You can see that we don’t have the framework for monopoly laws. Various monopolies have lobbied the government to ensure that the people continue to suffer.

 

What is the current position of the matter you took to court? 

We took President Jonathan to court and it was interesting because he had four weeks to go, but since he had time to issue this policy directive; we also felt that we had time to quickly stop him in his tracks. The directive of Jonathan was conveyed in an NPA letter of 27th of April, 2015; so we went to the Federal High Court to get injunction against the implementation of the Jonathan directive. We joined President Jonathan, the Attorney General, the Ministry of Transport and the National Assembly; because the National Assembly was also at that time trying to amend the law, so as to create the monopoly, which itself was sickening. Imagine the National Assembly trying to make laws that every cargo must go to a particular port. That is what happens when a country is in the grip of a certain interest that is trying to feather its own nest. We got the injunction, because we were trying to prosecute the case as quickly as possible, but then the people who were beneficiaries of the monopoly applied to join in our case. We didn’t sue them. Our dispute was with the government, but they applied to join and the court joined them.

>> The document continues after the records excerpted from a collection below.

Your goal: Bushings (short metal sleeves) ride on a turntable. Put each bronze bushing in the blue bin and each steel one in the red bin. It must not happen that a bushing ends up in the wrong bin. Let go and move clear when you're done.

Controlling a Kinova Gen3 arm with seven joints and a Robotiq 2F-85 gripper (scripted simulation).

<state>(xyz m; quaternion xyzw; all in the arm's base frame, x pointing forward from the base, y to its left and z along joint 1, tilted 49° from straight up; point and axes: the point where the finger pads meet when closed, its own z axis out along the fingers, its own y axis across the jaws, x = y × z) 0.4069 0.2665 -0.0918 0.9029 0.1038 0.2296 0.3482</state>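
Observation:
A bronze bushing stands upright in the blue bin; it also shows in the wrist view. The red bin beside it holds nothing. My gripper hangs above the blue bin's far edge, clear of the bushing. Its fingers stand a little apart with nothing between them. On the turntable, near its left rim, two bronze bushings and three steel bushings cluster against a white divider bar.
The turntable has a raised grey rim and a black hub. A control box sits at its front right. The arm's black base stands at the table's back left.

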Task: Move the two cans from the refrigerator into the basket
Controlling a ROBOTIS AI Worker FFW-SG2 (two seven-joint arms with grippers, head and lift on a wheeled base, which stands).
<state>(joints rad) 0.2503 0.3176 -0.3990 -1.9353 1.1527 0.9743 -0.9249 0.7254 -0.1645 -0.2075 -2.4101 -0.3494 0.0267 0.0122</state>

The government was not very interested in the case because the government was going to review what was happening, but these interested parties, who were the beneficiary of monopoly, kept making submissions and filed all sorts of claims. Following the government’s new directive, we then took steps to discontinue litigation. One of the things that the government said to us was that we should withdraw the pending suit against the federal government in order to ensure a litigation free environment in the maritime sector. We filed a notice to discontinue and the government said they were happy with the application we filed, but these same interested characters said they don’t want us to discontinue. Have you ever seen that? They are contesting our application to discontinue the case that we issued, which we did not join them. They were the people who gate-crashed into our case, we did not make them defendants. And now we want to discontinue, they say we can’t terminate.